--- Task details ---
Using the records below, output the stretch that opens with the line containing "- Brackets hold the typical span" and closes with the line containing "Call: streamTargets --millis", exactly and including both lines, with nothing more.

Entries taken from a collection

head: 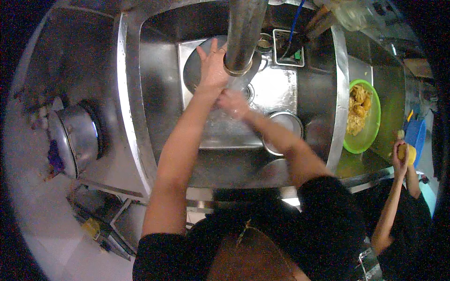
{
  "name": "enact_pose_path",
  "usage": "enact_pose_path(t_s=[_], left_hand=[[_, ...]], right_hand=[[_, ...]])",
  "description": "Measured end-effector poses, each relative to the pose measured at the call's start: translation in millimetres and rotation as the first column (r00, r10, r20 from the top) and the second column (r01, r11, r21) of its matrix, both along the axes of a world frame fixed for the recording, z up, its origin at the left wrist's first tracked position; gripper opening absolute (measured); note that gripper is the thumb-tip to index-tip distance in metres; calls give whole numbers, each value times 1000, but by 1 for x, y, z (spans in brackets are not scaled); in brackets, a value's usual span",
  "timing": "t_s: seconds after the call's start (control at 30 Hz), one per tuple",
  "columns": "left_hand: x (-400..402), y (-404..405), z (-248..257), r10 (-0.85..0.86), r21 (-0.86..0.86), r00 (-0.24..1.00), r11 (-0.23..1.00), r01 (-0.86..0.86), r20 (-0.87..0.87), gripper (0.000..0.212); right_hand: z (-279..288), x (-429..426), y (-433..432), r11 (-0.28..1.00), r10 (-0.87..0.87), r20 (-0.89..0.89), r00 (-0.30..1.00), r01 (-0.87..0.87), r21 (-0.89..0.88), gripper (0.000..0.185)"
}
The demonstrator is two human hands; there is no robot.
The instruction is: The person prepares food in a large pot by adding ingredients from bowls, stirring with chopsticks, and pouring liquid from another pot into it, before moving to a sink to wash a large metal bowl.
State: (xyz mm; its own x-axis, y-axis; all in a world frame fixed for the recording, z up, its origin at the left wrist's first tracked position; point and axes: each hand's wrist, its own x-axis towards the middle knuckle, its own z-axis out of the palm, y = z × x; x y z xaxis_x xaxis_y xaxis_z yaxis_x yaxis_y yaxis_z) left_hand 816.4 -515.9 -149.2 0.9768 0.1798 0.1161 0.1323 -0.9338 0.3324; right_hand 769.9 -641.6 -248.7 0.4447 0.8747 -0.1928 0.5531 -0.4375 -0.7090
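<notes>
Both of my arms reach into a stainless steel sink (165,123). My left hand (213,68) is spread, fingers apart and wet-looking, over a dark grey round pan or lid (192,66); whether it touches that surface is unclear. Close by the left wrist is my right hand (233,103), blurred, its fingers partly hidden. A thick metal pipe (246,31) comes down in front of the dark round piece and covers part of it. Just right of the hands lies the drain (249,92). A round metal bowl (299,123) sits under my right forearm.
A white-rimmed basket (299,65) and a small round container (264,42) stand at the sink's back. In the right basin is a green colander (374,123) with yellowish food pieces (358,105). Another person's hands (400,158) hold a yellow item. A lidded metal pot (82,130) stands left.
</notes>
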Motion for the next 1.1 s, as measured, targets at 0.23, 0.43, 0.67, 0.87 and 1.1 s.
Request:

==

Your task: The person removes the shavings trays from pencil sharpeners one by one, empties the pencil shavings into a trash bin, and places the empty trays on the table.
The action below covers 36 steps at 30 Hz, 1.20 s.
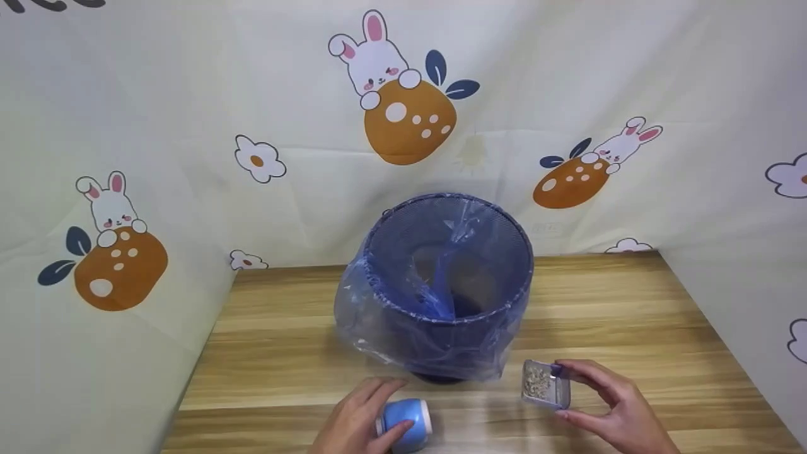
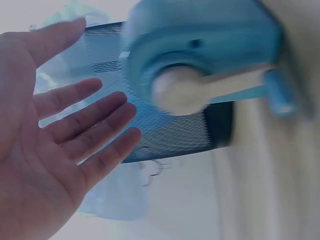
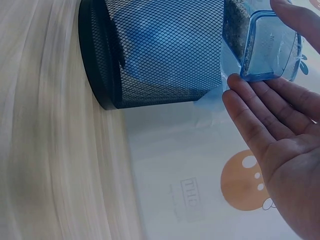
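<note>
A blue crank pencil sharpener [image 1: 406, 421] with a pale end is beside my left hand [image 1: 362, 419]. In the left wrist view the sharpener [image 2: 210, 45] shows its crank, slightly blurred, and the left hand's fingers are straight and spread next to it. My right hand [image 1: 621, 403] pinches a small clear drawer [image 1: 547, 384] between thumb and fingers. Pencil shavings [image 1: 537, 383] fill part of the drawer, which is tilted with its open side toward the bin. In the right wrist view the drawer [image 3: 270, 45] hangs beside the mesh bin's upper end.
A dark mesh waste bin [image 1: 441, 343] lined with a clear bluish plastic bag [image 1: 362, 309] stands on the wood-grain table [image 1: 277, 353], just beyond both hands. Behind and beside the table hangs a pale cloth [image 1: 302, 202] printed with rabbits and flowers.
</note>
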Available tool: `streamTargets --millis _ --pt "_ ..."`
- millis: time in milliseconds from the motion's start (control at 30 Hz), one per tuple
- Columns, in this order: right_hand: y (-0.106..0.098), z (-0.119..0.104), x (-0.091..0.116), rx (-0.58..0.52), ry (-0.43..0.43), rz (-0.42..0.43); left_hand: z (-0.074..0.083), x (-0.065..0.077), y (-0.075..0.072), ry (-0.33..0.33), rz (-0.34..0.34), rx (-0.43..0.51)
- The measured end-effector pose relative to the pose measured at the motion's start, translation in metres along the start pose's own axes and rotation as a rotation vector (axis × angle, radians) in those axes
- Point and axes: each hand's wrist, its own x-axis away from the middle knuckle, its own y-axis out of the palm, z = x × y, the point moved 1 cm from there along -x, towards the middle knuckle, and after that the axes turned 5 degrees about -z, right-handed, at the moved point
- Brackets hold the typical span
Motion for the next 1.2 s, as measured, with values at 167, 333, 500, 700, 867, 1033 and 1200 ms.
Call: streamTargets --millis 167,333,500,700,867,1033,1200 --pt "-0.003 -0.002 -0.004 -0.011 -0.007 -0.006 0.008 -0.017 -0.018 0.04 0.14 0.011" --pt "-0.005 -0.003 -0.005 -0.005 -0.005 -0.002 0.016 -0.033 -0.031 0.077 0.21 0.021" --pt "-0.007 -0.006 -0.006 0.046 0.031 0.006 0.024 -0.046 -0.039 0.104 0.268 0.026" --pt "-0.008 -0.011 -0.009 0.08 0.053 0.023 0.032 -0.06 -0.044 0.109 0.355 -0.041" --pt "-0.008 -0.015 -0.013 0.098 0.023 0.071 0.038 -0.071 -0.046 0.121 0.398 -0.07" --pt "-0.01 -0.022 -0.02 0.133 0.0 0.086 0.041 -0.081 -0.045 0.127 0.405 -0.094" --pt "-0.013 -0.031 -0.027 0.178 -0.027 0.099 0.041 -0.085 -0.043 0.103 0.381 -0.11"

--- Task response ---
- Brackets hold the typical span
Motion for the next 1.2 s, as measured, with values at 167, 333, 500, 700, 867, 1033 and 1200 ms.
Call: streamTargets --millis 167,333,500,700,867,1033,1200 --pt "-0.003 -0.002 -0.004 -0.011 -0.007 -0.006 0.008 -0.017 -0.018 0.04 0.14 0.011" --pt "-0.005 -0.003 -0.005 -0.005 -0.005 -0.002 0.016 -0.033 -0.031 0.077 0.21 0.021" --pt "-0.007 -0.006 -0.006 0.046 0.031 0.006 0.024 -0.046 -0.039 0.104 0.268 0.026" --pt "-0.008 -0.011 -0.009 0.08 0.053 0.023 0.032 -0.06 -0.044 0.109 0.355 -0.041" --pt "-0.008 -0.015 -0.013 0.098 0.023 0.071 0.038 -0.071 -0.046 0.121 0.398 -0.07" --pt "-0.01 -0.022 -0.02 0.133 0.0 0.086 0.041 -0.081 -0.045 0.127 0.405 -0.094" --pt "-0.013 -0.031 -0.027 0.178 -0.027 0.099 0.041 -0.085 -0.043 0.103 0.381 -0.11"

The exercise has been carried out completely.